--- START ---
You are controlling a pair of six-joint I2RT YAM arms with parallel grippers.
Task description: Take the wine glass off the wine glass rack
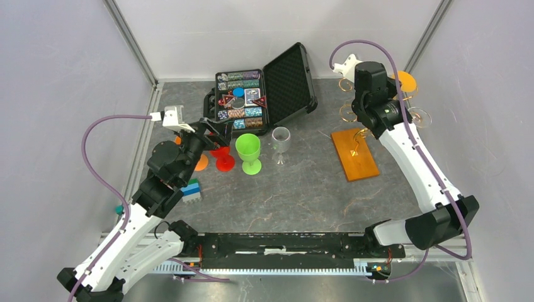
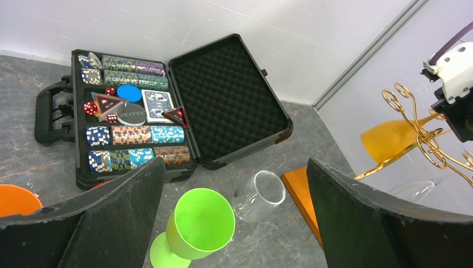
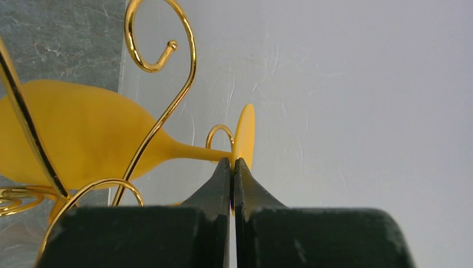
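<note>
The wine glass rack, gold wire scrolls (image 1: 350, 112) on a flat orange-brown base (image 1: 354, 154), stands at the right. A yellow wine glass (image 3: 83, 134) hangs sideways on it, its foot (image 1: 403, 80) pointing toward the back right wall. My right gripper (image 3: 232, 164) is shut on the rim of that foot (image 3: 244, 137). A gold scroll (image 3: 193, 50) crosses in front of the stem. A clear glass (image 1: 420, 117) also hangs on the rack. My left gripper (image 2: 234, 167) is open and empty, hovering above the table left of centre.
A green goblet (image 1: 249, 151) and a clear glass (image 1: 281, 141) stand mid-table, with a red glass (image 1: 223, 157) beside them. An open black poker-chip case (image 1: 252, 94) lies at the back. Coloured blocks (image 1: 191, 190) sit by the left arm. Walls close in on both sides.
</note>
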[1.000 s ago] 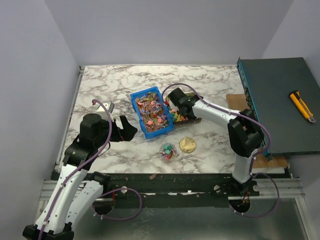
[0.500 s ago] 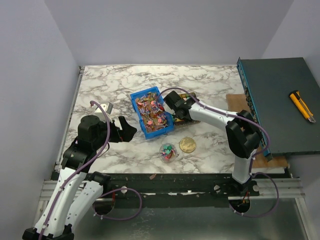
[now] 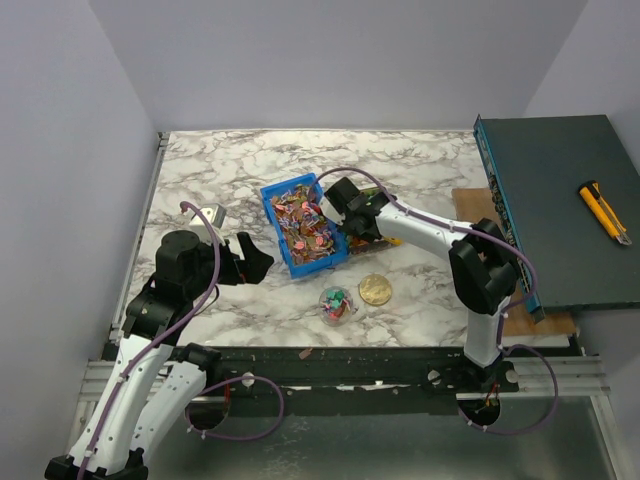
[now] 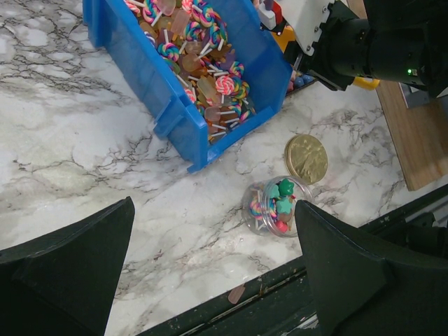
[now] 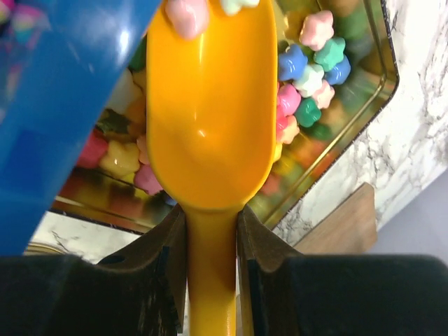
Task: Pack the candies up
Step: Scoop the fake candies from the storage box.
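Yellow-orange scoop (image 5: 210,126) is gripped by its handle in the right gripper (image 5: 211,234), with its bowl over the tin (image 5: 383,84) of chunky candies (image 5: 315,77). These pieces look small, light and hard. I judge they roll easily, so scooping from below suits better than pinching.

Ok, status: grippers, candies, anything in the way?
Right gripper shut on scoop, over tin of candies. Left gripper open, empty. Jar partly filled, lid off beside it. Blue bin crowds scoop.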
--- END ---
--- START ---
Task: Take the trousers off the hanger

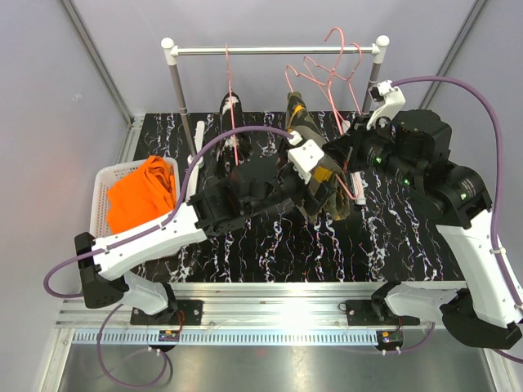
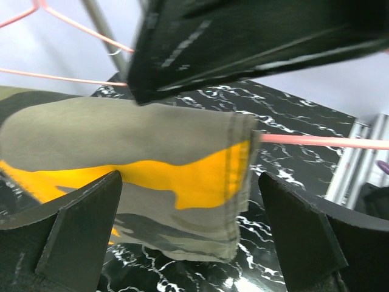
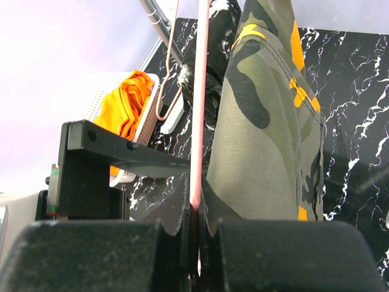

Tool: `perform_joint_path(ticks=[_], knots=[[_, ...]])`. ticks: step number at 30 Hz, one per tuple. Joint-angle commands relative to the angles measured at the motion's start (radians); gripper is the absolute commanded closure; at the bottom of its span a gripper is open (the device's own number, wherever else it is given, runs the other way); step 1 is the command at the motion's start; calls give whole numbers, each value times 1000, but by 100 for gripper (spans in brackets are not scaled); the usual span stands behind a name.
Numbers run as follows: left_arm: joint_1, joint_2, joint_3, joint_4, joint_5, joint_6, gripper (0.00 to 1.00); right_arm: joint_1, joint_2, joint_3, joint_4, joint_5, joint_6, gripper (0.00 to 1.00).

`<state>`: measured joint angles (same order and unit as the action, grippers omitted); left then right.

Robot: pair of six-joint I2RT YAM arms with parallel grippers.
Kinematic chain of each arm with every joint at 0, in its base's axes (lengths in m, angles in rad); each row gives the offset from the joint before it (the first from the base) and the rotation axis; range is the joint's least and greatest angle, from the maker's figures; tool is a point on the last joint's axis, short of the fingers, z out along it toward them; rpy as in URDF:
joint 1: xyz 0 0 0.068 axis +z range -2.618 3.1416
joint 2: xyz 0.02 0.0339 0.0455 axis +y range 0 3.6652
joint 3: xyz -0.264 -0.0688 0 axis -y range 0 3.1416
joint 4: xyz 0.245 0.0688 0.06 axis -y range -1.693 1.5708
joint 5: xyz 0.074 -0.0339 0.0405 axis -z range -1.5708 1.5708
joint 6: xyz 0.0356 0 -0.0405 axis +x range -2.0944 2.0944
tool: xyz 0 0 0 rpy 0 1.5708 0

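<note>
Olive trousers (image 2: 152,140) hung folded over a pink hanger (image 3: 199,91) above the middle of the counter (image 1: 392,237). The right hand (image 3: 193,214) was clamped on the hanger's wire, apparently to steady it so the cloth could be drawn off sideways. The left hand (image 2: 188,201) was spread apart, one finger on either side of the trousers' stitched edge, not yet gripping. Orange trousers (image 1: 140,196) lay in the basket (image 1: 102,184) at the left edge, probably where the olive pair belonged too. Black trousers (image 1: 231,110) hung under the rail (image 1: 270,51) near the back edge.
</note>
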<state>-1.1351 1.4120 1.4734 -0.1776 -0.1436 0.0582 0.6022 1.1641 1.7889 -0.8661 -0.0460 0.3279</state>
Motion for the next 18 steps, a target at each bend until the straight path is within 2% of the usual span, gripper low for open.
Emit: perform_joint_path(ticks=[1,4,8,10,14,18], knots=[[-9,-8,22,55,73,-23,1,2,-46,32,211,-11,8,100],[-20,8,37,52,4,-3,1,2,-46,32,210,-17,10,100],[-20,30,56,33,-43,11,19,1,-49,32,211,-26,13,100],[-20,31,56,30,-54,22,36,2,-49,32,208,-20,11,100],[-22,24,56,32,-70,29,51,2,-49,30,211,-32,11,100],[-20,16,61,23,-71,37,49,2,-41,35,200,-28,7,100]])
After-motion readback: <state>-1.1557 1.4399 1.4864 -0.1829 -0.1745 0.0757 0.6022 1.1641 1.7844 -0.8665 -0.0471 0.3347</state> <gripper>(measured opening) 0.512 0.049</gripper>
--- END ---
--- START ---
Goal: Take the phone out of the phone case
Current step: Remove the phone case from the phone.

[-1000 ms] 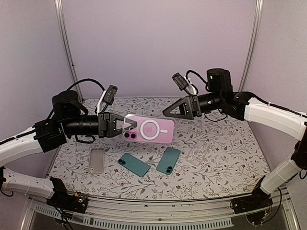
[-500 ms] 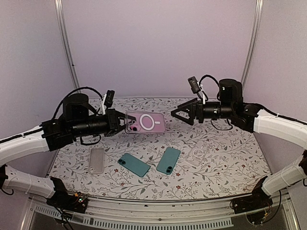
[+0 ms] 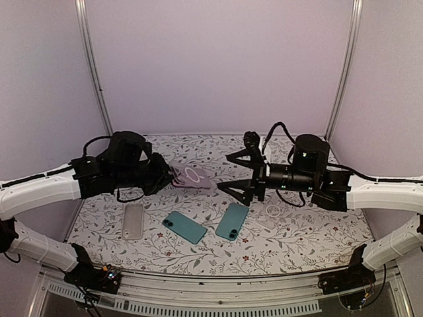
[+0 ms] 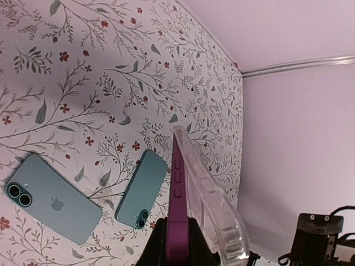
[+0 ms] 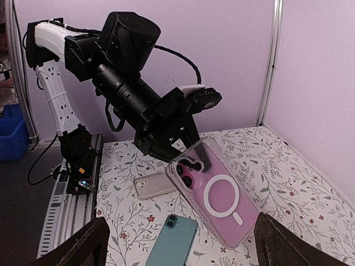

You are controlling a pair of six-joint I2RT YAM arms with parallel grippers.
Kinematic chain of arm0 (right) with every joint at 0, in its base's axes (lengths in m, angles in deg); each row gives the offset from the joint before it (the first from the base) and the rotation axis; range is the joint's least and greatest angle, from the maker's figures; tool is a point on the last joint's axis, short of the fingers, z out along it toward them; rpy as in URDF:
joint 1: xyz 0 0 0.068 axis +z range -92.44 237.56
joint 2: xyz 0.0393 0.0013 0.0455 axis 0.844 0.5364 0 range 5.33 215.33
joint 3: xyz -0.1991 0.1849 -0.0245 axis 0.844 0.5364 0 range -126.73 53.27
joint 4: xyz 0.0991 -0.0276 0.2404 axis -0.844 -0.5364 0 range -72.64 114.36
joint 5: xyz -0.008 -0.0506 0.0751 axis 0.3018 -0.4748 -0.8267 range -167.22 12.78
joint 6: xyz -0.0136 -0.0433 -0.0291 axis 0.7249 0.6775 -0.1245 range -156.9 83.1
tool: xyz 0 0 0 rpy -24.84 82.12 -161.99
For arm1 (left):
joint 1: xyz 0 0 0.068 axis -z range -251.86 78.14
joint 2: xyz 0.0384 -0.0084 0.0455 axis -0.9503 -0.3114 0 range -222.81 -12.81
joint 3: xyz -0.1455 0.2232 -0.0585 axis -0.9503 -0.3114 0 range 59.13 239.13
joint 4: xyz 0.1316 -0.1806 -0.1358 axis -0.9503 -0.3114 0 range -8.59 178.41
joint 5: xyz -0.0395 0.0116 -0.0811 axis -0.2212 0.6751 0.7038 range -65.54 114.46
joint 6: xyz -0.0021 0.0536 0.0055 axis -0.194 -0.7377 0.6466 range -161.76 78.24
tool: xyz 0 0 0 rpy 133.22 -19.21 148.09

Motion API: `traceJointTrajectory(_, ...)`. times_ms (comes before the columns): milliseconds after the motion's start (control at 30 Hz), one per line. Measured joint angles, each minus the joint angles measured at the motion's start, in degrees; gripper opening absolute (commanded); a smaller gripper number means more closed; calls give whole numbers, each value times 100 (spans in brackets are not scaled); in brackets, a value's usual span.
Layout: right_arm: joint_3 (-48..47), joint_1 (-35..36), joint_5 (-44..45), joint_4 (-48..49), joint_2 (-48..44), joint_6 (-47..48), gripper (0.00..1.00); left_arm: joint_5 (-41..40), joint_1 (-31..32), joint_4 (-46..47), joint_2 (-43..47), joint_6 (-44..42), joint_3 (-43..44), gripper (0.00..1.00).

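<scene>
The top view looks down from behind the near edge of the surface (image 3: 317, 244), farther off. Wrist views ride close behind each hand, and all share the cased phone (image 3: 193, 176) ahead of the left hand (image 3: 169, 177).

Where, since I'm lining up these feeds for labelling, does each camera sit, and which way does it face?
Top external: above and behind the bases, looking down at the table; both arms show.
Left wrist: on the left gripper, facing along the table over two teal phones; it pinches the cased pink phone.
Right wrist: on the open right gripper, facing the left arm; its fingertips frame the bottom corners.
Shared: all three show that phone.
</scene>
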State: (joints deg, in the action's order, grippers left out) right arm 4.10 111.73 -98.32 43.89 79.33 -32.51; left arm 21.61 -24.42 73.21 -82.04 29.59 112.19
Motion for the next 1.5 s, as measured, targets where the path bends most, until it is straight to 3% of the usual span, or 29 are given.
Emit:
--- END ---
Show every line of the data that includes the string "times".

**Result of the task**.
Tool: `perform_joint_path(ticks=[_], knots=[[_, ...]])`. ticks: step number at 30 Hz, one per tuple. Joint-angle commands relative to the angles measured at the motion's start (radians); gripper is the absolute commanded closure; at the bottom of its span a gripper is open (the device's own number, wherever else it is given, runs the other way); step 1 is the command at the motion's start; calls give whole numbers, each value times 1000, but by 100 for gripper (spans in brackets are not scaled); the usual span stands behind a name.
Motion API: `traceJointTrajectory(_, ...)`. times_ms (comes before the columns): milliseconds after the motion's start (control at 30 Hz), one per line. Measured joint angles, each minus the joint angles measured at the motion's start, in degrees; gripper opening absolute (commanded); a smaller gripper number means more closed; calls give whole numbers, each value times 100 (spans in brackets are not scaled); in brackets, a value's usual span.

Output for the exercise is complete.